Pour les constructeurs automobiles du monde entier, la réduction du poids des véhicules est devenue une stratégie clé pour améliorer l’efficacité et étendre l’autonomie des véhicules électriques. À mesure que les voitures alimentées par batterie deviennent plus lourdes en raison de batteries plus grandes, les matériaux légers tels que l’aluminium, la fibre de carbone et les alliages de magnésium attirent l’attention dans l’ensemble de l’industrie.

L’Agence internationale de l’énergie a identifié l’allègement des véhicules comme une voie importante pour améliorer l’efficacité des véhicules électriques dans son Global EV Outlook 2024. Le ministère américain de l’Énergie a également répertorié les alliages de magnésium comme un matériau clé pour les futurs véhicules légers.

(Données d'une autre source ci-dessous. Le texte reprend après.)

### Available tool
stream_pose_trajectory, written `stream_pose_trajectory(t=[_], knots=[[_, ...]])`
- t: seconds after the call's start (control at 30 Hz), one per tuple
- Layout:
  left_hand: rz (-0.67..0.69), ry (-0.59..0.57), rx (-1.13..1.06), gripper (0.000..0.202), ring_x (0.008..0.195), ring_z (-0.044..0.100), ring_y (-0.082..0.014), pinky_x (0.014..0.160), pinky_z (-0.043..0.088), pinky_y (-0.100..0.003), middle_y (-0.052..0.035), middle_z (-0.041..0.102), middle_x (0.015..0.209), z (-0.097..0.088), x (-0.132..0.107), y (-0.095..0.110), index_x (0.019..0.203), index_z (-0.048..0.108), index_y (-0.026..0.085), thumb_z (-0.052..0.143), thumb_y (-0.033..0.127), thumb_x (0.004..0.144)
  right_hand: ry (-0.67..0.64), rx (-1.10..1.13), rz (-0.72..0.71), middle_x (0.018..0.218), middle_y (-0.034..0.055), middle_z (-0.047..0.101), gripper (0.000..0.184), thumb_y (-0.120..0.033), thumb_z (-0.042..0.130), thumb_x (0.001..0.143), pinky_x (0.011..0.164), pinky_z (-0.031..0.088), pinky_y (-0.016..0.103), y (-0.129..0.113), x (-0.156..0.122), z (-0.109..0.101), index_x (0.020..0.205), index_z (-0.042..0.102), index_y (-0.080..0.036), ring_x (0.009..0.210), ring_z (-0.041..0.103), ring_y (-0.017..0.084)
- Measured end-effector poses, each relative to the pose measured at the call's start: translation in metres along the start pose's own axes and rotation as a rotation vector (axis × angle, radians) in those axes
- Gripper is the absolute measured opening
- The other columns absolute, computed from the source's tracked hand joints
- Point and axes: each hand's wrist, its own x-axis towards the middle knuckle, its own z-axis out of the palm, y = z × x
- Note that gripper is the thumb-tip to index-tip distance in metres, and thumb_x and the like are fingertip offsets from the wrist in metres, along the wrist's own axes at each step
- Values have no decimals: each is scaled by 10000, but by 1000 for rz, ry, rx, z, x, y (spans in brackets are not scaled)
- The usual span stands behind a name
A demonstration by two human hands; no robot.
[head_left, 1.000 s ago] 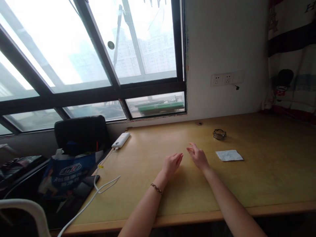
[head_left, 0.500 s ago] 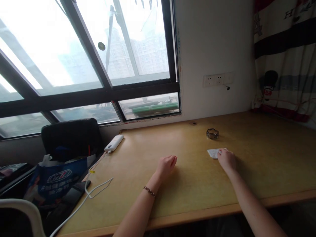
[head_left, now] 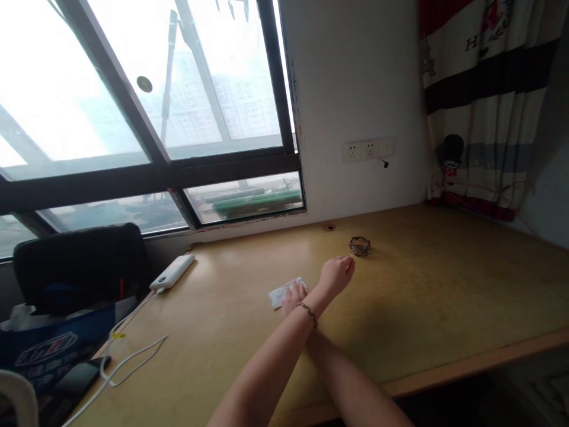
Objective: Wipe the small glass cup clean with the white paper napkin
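Our left fingers [head_left: 349, 265] are curling loosely together and gripping nothing, with the left hand [head_left: 336, 274] hovering just short of the small glass dish [head_left: 360, 245]. Our right fingers [head_left: 290, 290] are resting on the white folded paper [head_left: 280, 294], but the left wrist is covering most of the right hand [head_left: 297, 292], so we can't tell whether they're pinching or just pressing. We're crossing arms, left with the beaded bracelet [head_left: 307, 311] on top, and the paper is lying flat on the wooden desk [head_left: 444, 284] between the dish and the white power bank [head_left: 172, 272], whose cable [head_left: 133, 362] is trailing off the left edge.
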Motion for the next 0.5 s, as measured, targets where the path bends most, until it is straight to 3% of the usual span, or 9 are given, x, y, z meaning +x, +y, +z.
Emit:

Le parc d'innovation scientifique et technologique du lac Mingyue à Chongqing. /Fourni par le laboratoire du lac Mingyue

Le magnésium reste beaucoup moins utilisé que l’aluminium, mais son adoption augmente. Les données de l’industrie ont montré que la consommation moyenne de magnésium par véhicule en Chine atteignait environ 10 kilogrammes en 2023, tandis qu’en Amérique du Nord, ce chiffre était d’environ 18 kilogrammes.

La demande de magnésium augmente en partie en raison de son utilisation pour alléger les véhicules et les avions, a déclaré le ministère américain de l’Énergie. En Europe, les normes de plus en plus strictes en matière de dioxyde de carbone pour les nouvelles voitures et camionnettes accentuent également la pression sur les constructeurs automobiles pour qu’ils améliorent l’efficacité des véhicules, les matériaux légers offrant une voie potentielle.

(Ran Zheng, Huxin Luo, Xudong Yang, Vivian Yan, Kenny Dong et Dan Liu ont contribué à cette histoire.)